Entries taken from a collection
========================================================================
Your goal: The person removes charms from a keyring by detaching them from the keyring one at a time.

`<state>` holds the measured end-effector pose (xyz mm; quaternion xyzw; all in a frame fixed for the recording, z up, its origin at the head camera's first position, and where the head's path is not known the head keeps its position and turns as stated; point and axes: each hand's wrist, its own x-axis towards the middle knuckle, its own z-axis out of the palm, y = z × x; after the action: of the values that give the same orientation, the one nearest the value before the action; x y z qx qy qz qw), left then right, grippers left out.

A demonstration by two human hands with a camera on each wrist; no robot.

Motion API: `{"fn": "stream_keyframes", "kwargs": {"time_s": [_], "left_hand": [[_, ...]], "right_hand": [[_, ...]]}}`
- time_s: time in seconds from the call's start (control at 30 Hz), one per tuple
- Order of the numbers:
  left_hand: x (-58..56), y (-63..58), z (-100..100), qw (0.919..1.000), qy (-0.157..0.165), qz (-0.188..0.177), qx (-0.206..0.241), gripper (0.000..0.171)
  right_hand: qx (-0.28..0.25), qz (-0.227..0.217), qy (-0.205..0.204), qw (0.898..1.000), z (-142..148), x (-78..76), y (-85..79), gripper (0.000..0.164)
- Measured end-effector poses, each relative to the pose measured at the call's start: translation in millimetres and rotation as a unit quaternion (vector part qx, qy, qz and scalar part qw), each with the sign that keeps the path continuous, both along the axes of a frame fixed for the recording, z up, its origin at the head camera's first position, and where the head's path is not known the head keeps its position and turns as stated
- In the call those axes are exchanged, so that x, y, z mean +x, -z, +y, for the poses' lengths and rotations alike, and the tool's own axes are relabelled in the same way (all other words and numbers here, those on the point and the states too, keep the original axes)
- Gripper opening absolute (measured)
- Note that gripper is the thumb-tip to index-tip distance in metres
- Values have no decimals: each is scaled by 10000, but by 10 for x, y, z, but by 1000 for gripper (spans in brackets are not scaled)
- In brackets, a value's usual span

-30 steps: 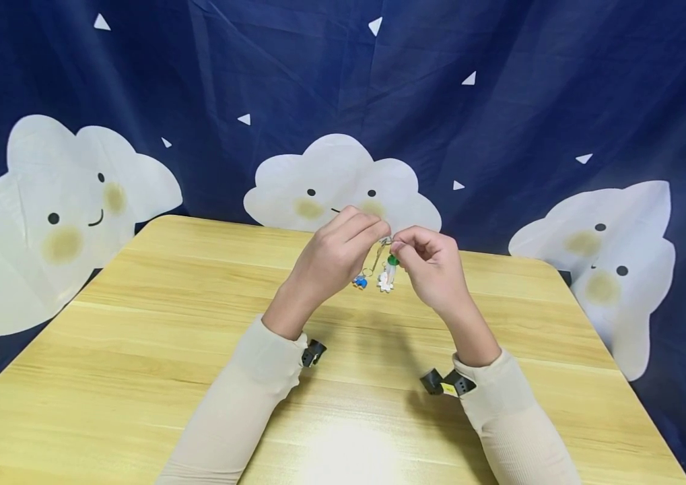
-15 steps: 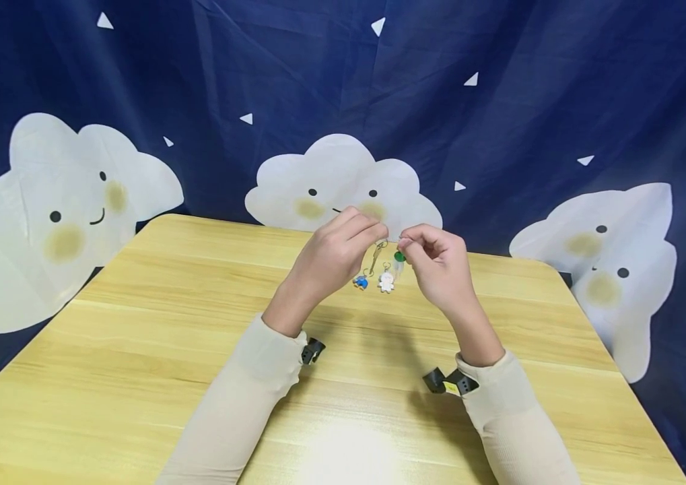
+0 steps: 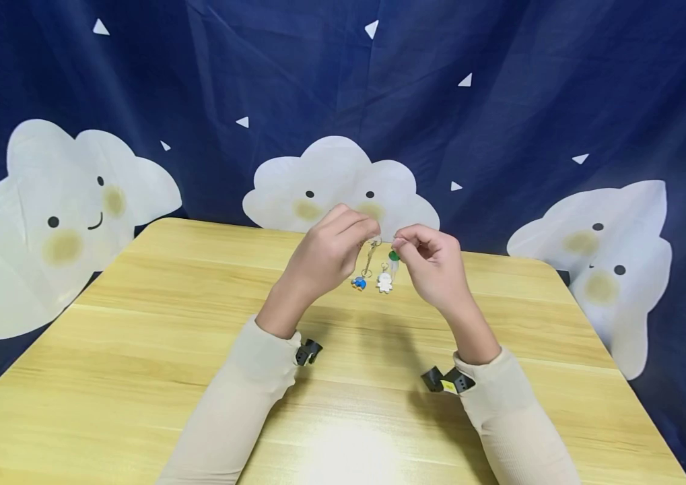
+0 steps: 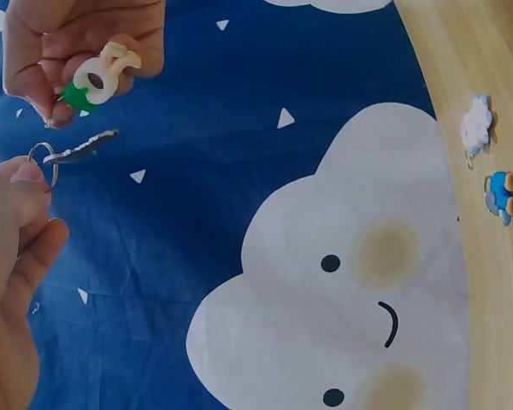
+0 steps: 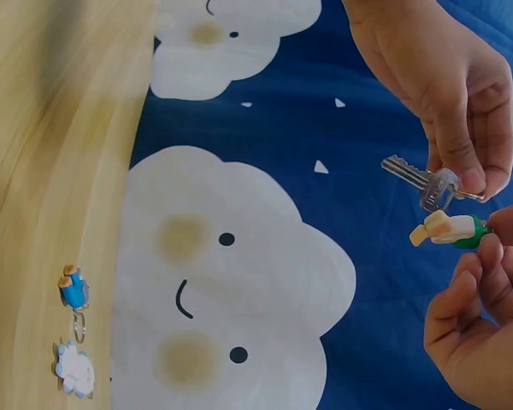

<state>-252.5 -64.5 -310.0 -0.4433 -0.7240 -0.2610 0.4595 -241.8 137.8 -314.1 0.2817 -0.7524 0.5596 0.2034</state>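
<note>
In the head view my left hand (image 3: 326, 252) is raised over the far part of the table. Between thumb and fingers it pinches a metal key ring (image 4: 56, 175), from which a silver key (image 5: 408, 174) hangs. Opposite it, my right hand (image 3: 436, 266) pinches the top of a small figure charm (image 5: 456, 229) by its thumb and fingertips. This charm has a green end, a white body and peach-coloured tips. A narrow gap separates the two hands. Below them, a blue figure charm (image 3: 359, 283) with a ring and a white figure charm (image 3: 384, 282) lie on the table.
The light wooden table (image 3: 197, 337) spreads beneath both arms. Behind its far edge hangs a dark blue curtain (image 3: 294, 67) with smiling white clouds (image 3: 336, 168) and small white triangles. Black wrist cameras (image 3: 309, 351) sit at the cuffs.
My hands, fingertips nearly together a second ago, have drawn a little apart. The green-topped charm first swung right with my right hand, then came slightly back; my left hand shifted slightly left.
</note>
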Motion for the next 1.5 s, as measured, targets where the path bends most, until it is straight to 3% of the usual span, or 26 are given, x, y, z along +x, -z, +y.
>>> {"fn": "stream_keyframes", "kwargs": {"time_s": [0.2,0.47,0.8,1.03,1.2,1.37,1.5], "left_hand": [[-6,1,-1,9990,-121,-428,-109,8],[-56,63,-33,9938,-225,-1021,-372,9],[-148,253,-267,9778,-493,-1886,-763,9],[-113,329,-396,9687,-549,-1986,-1386,5],[-103,399,-460,9535,-656,-2162,-1996,9],[-117,504,-540,9285,-795,-2611,-2516,21],[-150,605,-600,9094,-766,-3095,-2672,26]], "right_hand": [[317,19,41,9995,-23,-11,26,14],[1257,-243,-57,9918,-12,-44,56,12],[2292,-612,-542,9699,-27,-172,166,10],[2792,-798,-946,9522,20,-296,332,10],[3106,-712,-1100,9415,-7,-360,472,9],[3473,-727,-1328,9254,-104,-446,618,9],[3702,-813,-1459,9138,-204,-514,704,10]]}}
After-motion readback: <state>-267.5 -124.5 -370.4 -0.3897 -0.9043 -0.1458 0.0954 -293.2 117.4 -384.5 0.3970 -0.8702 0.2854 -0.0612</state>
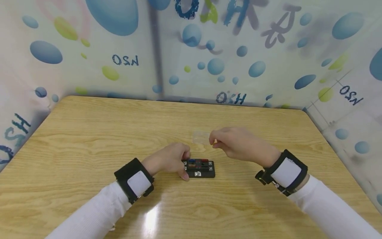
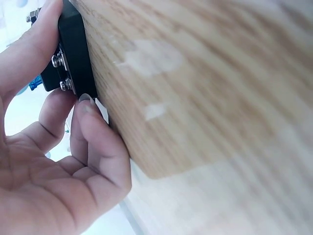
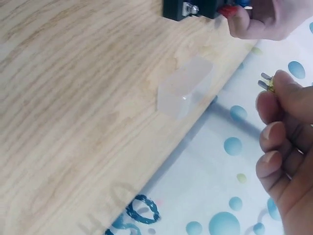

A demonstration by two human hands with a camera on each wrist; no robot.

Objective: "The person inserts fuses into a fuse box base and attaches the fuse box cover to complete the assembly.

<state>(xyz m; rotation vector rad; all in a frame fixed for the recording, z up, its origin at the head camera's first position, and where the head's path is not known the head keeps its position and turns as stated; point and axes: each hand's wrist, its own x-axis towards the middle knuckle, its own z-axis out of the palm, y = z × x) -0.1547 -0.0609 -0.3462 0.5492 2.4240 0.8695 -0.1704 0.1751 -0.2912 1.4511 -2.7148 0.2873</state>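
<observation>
A black fuse block [image 1: 206,174] with metal screw terminals lies on the table, coloured blade fuses seated in its middle. My left hand [image 1: 170,158] grips its left end, thumb on the near side and fingers at the far side. In the left wrist view the black base [image 2: 78,54] and its screws show between thumb and fingers. Over the table, to the right of and beyond the block, my right hand [image 1: 240,143] pinches a small yellow blade fuse [image 3: 267,83] between thumb and index finger. Its two metal prongs stick out from the fingertips.
A clear plastic cover [image 3: 185,85] rests on the wooden table [image 1: 104,132] beyond the block, close to the right fingertips in the head view. A patterned backdrop [image 1: 191,66] with blue and green spots rises behind the table's far edge.
</observation>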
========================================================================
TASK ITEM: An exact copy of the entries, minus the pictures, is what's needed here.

TASK RESULT:
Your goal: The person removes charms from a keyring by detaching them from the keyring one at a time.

`<state>` holds the measured end-effector pose (xyz mm; quaternion xyzw; all in a frame fixed for the recording, z up, its origin at the head camera's first position, and where the head's path is not known the head keeps its position and turns as stated; point and axes: each hand's wrist, its own x-axis towards the middle knuckle, its own z-axis out of the palm, y = z × x; after the action: of the values that give the same orientation, the one nearest the value before the action; x y z qx qy qz qw), left then right, grippers left out.

A demonstration by two human hands with a camera on each wrist; no robot.

Motion API: `{"fn": "stream_keyframes", "kwargs": {"time_s": [_], "left_hand": [[_, ...]], "right_hand": [[_, ...]]}}`
- time_s: time in seconds from the call's start (control at 30 Hz), one per tuple
- Order of the numbers:
  left_hand: x (-58..56), y (-63..58), z (-100..100), qw (0.919..1.000), qy (-0.157..0.165), qz (-0.188..0.177), qx (-0.206..0.241), gripper (0.000..0.171)
  right_hand: qx (-0.28..0.25), qz (-0.227..0.217), qy (-0.205..0.204), qw (0.898..1.000), z (-142..148), x (-78..76), y (-85..79), gripper (0.000..0.164)
- Measured end-effector poses, each relative to the pose measured at the call's start: translation in millimetres and rotation as a unit quaternion (vector part qx, qy, qz and scalar part qw), each with the sign that keeps the path continuous, both along the axes of a frame fixed for the recording, z up, its origin at the head camera's first position, and where the head's path is not known the head keeps its position and turns as stated
- In the call those axes are exchanged, so that x, y, z mean +x, -z, +y, for the poses' lengths and rotations alike, and the tool's own axes are relabelled in the same way (all other words and numbers here, those on the point and the states too, keep the original axes)
- Gripper opening absolute (measured)
- Note that gripper is the thumb-tip to index-tip distance in metres
- Values have no decimals: each is scaled by 10000, but by 10 for x, y, z, but by 1000 for gripper (spans in brackets are not scaled)
- In brackets, a value's usual span

-30 steps: 
-15 steps: 
+0 steps: 
+0 steps: 
+0 steps: 

<state>-252.5 -64.5 -310.0 -0.4433 -0.7240 -0.2610 0.4595 -241.8 137.8 -314.1 0.2817 -0.7524 0.5596 0.2034</state>
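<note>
In the head view my left hand (image 3: 326, 252) is raised over the far part of the table. Between thumb and fingers it pinches a metal key ring (image 4: 56, 175), from which a silver key (image 5: 408, 174) hangs. Opposite it, my right hand (image 3: 436, 266) pinches the top of a small figure charm (image 5: 456, 229) by its thumb and fingertips. This charm has a green end, a white body and peach-coloured tips. A narrow gap separates the two hands. Below them, a blue figure charm (image 3: 359, 283) with a ring and a white figure charm (image 3: 384, 282) lie on the table.
The light wooden table (image 3: 197, 337) spreads beneath both arms. Behind its far edge hangs a dark blue curtain (image 3: 294, 67) with smiling white clouds (image 3: 336, 168) and small white triangles. Black wrist cameras (image 3: 309, 351) sit at the cuffs.
My hands, fingertips nearly together a second ago, have drawn a little apart. The green-topped charm first swung right with my right hand, then came slightly back; my left hand shifted slightly left.
</note>
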Motion for the next 1.5 s, as measured, targets where the path bends most, until it is straight to 3% of the usual span, or 26 are given, x, y, z along +x, -z, +y.
>>> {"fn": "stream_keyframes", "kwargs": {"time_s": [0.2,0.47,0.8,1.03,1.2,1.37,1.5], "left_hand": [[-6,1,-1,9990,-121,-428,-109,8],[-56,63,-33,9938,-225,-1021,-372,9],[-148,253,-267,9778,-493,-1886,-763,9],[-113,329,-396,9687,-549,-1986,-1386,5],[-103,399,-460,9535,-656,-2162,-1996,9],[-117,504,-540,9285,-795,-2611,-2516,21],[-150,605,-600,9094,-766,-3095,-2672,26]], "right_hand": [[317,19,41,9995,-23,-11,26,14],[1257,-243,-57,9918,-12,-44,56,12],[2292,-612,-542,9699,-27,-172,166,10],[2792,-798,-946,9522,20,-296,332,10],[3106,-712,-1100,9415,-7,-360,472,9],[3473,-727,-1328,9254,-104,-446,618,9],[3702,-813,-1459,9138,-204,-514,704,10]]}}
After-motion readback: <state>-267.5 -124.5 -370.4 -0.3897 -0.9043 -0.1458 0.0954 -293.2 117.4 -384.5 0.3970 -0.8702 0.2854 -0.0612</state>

A demonstration by two human hands with a camera on each wrist; no robot.

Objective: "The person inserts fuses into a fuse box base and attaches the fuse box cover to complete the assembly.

<state>(xyz m; rotation vector rad; all in a frame fixed for the recording, z up, its origin at the head camera's first position, and where the head's path is not known the head keeps its position and turns as stated; point and axes: each hand's wrist, its own x-axis towards the middle knuckle, its own z-axis out of the palm, y = z × x) -0.1547 -0.0609 -0.3462 0.5492 2.4240 0.8695 -0.1704 0.1751 -0.2912 1.4511 -2.7148 0.2873</state>
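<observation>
A black fuse block [image 1: 206,174] with metal screw terminals lies on the table, coloured blade fuses seated in its middle. My left hand [image 1: 170,158] grips its left end, thumb on the near side and fingers at the far side. In the left wrist view the black base [image 2: 78,54] and its screws show between thumb and fingers. Over the table, to the right of and beyond the block, my right hand [image 1: 240,143] pinches a small yellow blade fuse [image 3: 267,83] between thumb and index finger. Its two metal prongs stick out from the fingertips.
A clear plastic cover [image 3: 185,85] rests on the wooden table [image 1: 104,132] beyond the block, close to the right fingertips in the head view. A patterned backdrop [image 1: 191,66] with blue and green spots rises behind the table's far edge.
</observation>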

Nothing else is left to add to this answer.